Martin gave an aborted shrug, his shoulder flexing and stilling beneath Jon's head. "I didn't really mean it like that. I just didn't want to skip my run--it was hard enough getting started on this exercise routine the first time, and I don't want to give myself any excuses to stop--and I didn't want to kick you out before breakfast, and it would've felt weird to abandon you in my empty flat, so...

"Plus, you really should be running, too. And maybe quit smoking? It's not like you're invulnerable, and I just...I don't want you to get hurt. Again."

"I'm pretty sure I'm going to get hurt again sometime regardless of my cardiovascular fitness levels," Jon said dryly. "But all right, point taken."

Every fiber of Jon recoiled from what he was about to say next except for the part that wanted this godforsaken conversation to be over and the part that actually really did want those pancakes. As far as he was concerned, he'd more than earned them.

So he said, through only slightly gritted teeth, "I'd very much like to spend more time with you, like this. If you want."
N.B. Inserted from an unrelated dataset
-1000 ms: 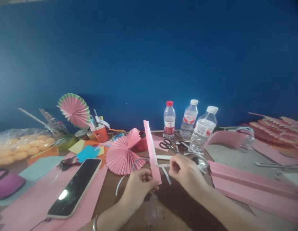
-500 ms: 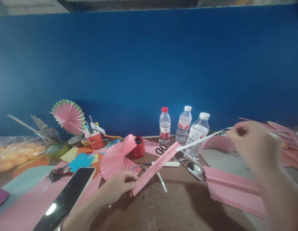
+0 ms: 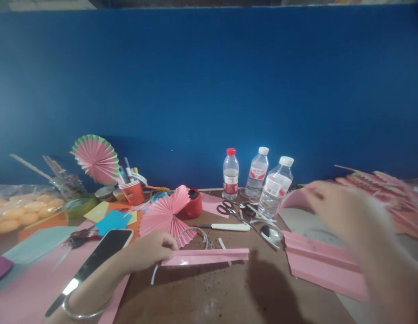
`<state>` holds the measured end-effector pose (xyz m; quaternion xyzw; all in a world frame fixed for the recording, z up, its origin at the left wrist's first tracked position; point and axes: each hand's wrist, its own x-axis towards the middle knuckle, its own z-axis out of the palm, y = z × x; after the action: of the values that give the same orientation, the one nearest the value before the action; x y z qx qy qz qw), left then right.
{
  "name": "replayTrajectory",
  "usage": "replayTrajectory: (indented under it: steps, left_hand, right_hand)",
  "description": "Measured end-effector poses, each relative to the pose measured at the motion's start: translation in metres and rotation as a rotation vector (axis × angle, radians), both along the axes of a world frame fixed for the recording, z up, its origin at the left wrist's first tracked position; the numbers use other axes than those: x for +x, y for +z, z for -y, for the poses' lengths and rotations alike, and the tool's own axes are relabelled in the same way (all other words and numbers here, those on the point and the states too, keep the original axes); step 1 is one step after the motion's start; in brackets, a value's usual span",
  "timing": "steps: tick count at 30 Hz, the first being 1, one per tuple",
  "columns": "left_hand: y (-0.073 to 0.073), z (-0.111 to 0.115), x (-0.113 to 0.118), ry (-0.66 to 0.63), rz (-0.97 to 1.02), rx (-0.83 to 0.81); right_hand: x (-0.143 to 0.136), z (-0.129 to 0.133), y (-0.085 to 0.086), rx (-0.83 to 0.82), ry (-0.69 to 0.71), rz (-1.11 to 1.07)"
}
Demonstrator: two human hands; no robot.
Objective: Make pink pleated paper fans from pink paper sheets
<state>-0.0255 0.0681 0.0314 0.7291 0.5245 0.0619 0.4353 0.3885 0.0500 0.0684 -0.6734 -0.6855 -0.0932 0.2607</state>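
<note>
My left hand (image 3: 157,249) is closed on the left end of a narrow folded pink paper strip (image 3: 209,256), which lies nearly level over the brown table. A short pale strip (image 3: 154,275) hangs below that end. To the right, my right hand (image 3: 333,209) is raised and smeared by motion, its fingers seemingly curled. Whether anything is between them does not show. Behind its fingertips a curved pink paper (image 3: 293,198) stands, and a creased pink sheet (image 3: 325,265) lies beneath. A pink pleated paper fan (image 3: 166,216) rests just beyond my left hand.
A white-handled knife (image 3: 230,227), black scissors (image 3: 225,207) and a red tape holder (image 3: 193,204) lie behind the strip. Three bottles (image 3: 231,174) stand near the blue wall (image 3: 195,90). At left are a phone (image 3: 97,261), a paper cup with pens (image 3: 132,193) and coloured papers (image 3: 112,221).
The pink strip has swung from a steep slant to nearly level and lowered. The white strip stretched between it and my right hand no longer shows there. My left hand has shifted slightly left.
</note>
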Motion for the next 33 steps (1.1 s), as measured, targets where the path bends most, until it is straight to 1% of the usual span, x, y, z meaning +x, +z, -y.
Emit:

"As friends?" Martin asked. "Or..."

"I don't know about you, Martin, but I don't generally sleep with my friends," Jon said acidly.

"I mean, I don't think it's such an unusual thing, actually?" Martin said. "When it's literal sleeping, that is. Sometimes there just aren't enough beds to go around, right? Admittedly, the last time _I_ did, not counting last night, I was probably twelve. But other people do, I think."

"Well, suffice it to say that I don't," Jon said.

"Oh, okay. So does that mean we're...dating?" His voice went rather high on the last word. Jon surprised himself by finding it equal parts annoying and endearing.

"If you want," he repeated. He'd been made well aware of Martin's crush, thanks to his coworkers' habit of gossiping constantly, even in the presence of a running tape recorder. (He ignored the fact that the tape recorders had also been running near-constantly in the lead up to the Unknowing, as though trying to record all that they could before the world became, well, unknowable.)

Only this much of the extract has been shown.